— WORK ITEM —
Starting at the line below that contains "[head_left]", print each line through the end of the records exactly as it appears.

Source data:
====

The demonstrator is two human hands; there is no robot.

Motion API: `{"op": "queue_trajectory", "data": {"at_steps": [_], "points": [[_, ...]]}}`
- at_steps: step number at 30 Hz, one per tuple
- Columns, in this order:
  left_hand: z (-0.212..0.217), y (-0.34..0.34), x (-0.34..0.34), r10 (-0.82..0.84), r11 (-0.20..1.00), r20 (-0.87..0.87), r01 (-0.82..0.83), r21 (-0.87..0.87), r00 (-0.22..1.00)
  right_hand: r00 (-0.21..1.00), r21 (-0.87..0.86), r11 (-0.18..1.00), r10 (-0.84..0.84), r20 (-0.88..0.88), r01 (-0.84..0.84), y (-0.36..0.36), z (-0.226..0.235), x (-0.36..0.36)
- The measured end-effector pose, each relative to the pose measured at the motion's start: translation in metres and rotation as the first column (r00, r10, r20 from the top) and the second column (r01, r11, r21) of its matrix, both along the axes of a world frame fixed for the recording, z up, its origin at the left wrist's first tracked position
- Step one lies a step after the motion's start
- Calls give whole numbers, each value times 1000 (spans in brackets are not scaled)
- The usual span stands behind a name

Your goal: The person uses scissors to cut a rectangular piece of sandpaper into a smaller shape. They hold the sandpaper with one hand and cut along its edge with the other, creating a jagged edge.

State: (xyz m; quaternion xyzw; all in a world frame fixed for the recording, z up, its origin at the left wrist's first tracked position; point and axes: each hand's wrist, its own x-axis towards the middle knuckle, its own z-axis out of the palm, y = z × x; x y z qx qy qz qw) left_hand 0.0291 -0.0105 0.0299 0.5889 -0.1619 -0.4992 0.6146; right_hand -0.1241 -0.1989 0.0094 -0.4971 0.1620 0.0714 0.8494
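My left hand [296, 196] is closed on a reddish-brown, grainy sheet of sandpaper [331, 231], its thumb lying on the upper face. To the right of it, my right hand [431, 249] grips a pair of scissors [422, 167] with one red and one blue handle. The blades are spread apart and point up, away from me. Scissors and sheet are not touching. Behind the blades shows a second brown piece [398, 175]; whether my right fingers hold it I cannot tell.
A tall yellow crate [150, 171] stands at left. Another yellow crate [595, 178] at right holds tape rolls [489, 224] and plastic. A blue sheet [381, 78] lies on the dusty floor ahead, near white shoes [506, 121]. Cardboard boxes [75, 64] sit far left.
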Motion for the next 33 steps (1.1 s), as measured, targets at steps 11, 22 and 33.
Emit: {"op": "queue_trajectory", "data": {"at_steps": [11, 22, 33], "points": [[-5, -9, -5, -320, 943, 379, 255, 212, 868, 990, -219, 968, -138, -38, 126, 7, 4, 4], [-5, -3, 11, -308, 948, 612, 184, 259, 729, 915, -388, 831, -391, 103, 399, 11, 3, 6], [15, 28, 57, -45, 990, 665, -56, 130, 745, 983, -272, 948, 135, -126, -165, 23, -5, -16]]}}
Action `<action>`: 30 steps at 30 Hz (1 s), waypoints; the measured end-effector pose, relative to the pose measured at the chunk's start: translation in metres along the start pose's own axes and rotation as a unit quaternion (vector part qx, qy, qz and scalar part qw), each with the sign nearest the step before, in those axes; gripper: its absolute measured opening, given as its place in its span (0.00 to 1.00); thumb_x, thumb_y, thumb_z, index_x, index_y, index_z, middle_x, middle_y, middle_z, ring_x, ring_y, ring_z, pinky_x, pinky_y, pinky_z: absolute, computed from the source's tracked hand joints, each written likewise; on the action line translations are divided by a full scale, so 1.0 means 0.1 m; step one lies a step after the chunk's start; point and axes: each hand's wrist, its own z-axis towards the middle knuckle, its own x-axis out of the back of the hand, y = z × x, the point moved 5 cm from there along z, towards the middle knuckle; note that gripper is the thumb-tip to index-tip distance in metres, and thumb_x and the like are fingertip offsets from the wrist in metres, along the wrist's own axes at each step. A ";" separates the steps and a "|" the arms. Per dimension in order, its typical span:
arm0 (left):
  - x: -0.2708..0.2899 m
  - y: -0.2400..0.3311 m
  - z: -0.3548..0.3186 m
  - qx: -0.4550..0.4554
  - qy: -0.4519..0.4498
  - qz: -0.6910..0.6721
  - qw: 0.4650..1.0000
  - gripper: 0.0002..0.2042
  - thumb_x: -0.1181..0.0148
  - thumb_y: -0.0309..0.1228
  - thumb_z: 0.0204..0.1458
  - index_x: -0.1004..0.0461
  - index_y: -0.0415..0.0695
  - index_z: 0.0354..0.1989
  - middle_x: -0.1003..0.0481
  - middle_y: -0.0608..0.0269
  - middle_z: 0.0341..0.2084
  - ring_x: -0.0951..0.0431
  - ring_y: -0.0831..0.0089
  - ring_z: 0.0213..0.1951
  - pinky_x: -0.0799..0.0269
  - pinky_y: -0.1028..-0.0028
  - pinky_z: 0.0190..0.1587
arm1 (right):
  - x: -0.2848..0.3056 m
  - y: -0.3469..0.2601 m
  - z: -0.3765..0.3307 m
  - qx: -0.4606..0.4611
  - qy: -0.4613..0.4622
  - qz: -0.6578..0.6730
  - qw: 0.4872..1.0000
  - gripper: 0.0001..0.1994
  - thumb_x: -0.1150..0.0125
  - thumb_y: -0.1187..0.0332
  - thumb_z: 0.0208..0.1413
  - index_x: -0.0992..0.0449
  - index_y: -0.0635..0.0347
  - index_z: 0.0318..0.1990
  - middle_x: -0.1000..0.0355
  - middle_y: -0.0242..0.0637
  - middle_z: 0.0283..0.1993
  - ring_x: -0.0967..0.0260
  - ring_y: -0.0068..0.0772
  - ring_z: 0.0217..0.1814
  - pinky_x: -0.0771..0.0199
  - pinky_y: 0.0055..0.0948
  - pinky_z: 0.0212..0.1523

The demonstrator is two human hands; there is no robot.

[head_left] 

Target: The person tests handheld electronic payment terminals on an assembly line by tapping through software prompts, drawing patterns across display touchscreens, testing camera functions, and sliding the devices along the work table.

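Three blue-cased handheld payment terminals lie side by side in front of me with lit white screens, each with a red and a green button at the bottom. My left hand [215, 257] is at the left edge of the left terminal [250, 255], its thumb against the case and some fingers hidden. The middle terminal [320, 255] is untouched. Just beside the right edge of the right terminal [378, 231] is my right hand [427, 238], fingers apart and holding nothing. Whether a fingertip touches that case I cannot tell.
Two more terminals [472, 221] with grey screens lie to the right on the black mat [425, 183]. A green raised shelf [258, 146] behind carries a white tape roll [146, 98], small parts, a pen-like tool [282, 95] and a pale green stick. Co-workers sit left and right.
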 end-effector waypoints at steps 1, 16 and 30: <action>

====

— WRITTEN RESPONSE —
[head_left] 

Target: The person tests handheld electronic payment terminals on an assembly line by tapping through software prompts, drawing patterns across display touchscreens, testing camera functions, and sliding the devices along the work table.

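Three blue-cased handheld payment terminals lie side by side in front of me with lit white screens, each with a red and a green button at the bottom. My left hand [215, 257] is at the left edge of the left terminal [250, 255], its thumb against the case and some fingers hidden. The middle terminal [320, 255] is untouched. Just beside the right edge of the right terminal [378, 231] is my right hand [427, 238], fingers apart and holding nothing. Whether a fingertip touches that case I cannot tell.
Two more terminals [472, 221] with grey screens lie to the right on the black mat [425, 183]. A green raised shelf [258, 146] behind carries a white tape roll [146, 98], small parts, a pen-like tool [282, 95] and a pale green stick. Co-workers sit left and right.
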 end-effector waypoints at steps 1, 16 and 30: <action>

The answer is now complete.